Na posiłki chodzili na zmianę, co było prawie niemożliwe bez planowania, jednak im się to udawało. Elizabeth poświęciła wolne od zajęć chwilę, na sprawę, którą badała od kilku dni. Z którą związany był pamiętni czytany przez nią w ostatnim czasie. Snape natomiast nie dając nic po sobie poznać, przeżywał wewnętrzną walkę myśli. Nie wiedział co się z nim dzieje i nie wierzył w to, że ktoś może stać się dla niego choć po części tak ważny jak Lily, dodatkowo nie chciała skrzywdzić kolejnej kobiety. Bo tego by już nie przeżył. Gdy szedł korytarzem usłyszał za sobą stukot obcasów, pozornie niewzruszony szedł dalej, nieco przyspieszając krok. Aż w końcu drogę zablokowała mu nauczycielka numerologii.

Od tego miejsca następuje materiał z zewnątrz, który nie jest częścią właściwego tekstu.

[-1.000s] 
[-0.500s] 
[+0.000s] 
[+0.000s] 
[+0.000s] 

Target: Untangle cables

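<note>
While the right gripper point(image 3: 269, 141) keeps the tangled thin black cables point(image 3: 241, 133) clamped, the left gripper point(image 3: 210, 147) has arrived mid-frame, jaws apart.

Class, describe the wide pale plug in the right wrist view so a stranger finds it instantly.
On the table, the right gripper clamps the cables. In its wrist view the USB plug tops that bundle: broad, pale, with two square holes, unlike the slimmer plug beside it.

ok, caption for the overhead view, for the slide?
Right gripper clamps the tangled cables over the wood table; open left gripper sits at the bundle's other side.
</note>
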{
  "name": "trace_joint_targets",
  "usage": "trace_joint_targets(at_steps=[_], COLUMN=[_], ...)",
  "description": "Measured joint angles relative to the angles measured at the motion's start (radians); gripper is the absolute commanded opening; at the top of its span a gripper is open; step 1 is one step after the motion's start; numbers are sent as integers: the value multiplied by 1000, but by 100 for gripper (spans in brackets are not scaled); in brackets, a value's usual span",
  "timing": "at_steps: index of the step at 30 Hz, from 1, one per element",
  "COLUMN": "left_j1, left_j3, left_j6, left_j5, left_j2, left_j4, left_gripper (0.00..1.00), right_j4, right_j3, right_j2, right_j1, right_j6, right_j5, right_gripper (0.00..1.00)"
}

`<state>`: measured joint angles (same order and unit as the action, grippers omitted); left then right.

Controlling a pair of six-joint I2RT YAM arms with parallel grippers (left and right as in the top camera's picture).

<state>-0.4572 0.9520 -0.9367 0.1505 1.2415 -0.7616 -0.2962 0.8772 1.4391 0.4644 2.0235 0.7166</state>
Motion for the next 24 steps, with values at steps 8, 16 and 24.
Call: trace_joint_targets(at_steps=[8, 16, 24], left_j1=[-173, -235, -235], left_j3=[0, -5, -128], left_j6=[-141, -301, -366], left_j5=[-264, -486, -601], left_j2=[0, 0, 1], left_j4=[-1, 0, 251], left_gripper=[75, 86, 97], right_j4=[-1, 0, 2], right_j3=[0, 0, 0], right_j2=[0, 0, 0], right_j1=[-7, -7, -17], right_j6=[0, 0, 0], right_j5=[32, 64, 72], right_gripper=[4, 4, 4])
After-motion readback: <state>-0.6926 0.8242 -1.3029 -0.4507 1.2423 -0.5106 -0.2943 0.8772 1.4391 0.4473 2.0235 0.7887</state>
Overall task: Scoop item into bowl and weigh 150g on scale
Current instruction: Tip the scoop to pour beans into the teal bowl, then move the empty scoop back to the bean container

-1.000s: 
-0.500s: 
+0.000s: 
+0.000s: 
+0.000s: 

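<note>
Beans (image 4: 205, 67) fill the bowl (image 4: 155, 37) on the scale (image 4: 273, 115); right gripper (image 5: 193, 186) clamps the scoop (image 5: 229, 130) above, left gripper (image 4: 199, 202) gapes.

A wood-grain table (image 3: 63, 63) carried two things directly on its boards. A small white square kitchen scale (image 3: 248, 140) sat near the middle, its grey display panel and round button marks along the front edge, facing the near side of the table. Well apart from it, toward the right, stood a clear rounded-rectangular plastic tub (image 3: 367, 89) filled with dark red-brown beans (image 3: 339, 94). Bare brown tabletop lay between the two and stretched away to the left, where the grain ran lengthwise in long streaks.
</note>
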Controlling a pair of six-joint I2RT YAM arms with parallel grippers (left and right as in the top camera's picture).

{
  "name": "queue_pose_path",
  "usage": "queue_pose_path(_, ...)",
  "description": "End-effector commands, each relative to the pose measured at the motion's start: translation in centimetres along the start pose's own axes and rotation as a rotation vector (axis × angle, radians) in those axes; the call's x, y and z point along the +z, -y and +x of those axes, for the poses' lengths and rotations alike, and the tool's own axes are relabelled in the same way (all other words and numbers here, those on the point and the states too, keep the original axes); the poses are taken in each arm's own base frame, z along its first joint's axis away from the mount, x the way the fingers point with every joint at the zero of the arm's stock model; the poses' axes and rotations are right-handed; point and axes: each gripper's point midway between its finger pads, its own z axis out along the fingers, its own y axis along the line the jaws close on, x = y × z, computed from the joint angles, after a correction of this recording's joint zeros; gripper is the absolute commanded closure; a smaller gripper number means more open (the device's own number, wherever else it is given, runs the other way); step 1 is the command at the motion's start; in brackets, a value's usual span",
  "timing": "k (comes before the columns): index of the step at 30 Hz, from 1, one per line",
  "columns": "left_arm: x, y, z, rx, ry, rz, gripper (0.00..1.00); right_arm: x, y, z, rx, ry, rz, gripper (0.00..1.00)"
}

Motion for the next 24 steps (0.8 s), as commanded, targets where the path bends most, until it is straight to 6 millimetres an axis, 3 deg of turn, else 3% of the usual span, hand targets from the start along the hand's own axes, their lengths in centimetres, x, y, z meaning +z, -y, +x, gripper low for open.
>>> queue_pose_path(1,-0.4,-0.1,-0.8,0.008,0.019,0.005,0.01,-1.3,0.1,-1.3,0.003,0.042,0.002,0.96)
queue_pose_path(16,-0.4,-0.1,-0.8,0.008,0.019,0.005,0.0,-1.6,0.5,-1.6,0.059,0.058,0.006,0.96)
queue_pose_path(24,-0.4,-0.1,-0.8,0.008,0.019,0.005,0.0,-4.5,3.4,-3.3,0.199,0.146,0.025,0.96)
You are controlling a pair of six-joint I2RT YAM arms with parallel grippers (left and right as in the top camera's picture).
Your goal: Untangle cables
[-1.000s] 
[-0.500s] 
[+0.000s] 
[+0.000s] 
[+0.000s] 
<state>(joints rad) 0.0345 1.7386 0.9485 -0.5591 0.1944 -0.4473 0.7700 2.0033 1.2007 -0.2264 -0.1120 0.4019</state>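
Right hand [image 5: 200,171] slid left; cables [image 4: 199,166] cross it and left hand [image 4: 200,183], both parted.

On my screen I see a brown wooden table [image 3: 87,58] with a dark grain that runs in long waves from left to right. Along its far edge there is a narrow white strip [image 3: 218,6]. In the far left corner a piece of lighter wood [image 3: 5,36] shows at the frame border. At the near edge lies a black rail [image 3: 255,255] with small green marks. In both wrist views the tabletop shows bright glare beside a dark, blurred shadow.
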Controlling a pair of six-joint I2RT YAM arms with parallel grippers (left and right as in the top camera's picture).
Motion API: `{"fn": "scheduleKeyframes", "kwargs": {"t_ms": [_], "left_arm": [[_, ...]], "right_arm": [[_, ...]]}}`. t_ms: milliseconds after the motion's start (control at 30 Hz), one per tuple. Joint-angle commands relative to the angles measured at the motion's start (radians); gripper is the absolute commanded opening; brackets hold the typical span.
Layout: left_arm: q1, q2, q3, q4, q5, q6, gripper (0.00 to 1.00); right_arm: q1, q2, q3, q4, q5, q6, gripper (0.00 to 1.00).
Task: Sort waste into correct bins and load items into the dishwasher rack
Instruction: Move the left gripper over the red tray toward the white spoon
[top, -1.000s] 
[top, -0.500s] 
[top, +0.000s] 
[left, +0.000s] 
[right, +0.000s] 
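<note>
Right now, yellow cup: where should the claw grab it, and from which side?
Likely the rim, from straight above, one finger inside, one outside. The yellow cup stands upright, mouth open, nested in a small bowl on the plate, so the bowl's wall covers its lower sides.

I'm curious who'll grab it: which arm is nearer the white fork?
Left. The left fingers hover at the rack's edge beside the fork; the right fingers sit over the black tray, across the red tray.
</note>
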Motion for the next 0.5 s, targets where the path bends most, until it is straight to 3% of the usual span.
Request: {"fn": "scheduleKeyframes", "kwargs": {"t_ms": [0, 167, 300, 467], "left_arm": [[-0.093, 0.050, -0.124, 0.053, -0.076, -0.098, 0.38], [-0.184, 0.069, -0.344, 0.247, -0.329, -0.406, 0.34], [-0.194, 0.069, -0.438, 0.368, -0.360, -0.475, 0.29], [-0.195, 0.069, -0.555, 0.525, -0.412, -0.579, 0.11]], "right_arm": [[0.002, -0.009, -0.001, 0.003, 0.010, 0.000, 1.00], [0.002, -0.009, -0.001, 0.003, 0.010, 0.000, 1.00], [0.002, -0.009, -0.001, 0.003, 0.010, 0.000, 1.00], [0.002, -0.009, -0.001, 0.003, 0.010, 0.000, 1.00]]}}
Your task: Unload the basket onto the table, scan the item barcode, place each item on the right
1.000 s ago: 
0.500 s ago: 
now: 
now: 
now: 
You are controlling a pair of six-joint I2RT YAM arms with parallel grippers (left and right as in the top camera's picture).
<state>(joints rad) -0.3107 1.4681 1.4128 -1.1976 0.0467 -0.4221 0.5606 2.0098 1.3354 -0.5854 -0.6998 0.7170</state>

Ten spojrzał na nią wymownie unosząc brew.
-Nie unikaj mnie, Snape.
-To, że nie przesiaduję u ciebie całe dnie, nie znaczy, że cię unikam, Havens.
-A ja myślę inaczej.
-To, źle myślisz.
-To, że ciągle jesteś zimny, nie ukryje tego, że masz uczucia. Każdy je ma, chociaż lepiej by było gdybyśmy faktycznie byli tacy, jakich udajemy.
-Do czego zmierzasz w tym jakże głębokim wywodzie, Havens?
-Jeśli chcesz porozmawiać, albo wytknąć mi coś, to śmiało. Ale nie unikaj mnie dlatego, że widziałam jak okazujesz emocje. - Powiedziała tonem, w którym dało się dostrzec nutkę kpiny.
-Chyba ci się coś przyśniło, co mnie zresztą ani trochę nie dziwi.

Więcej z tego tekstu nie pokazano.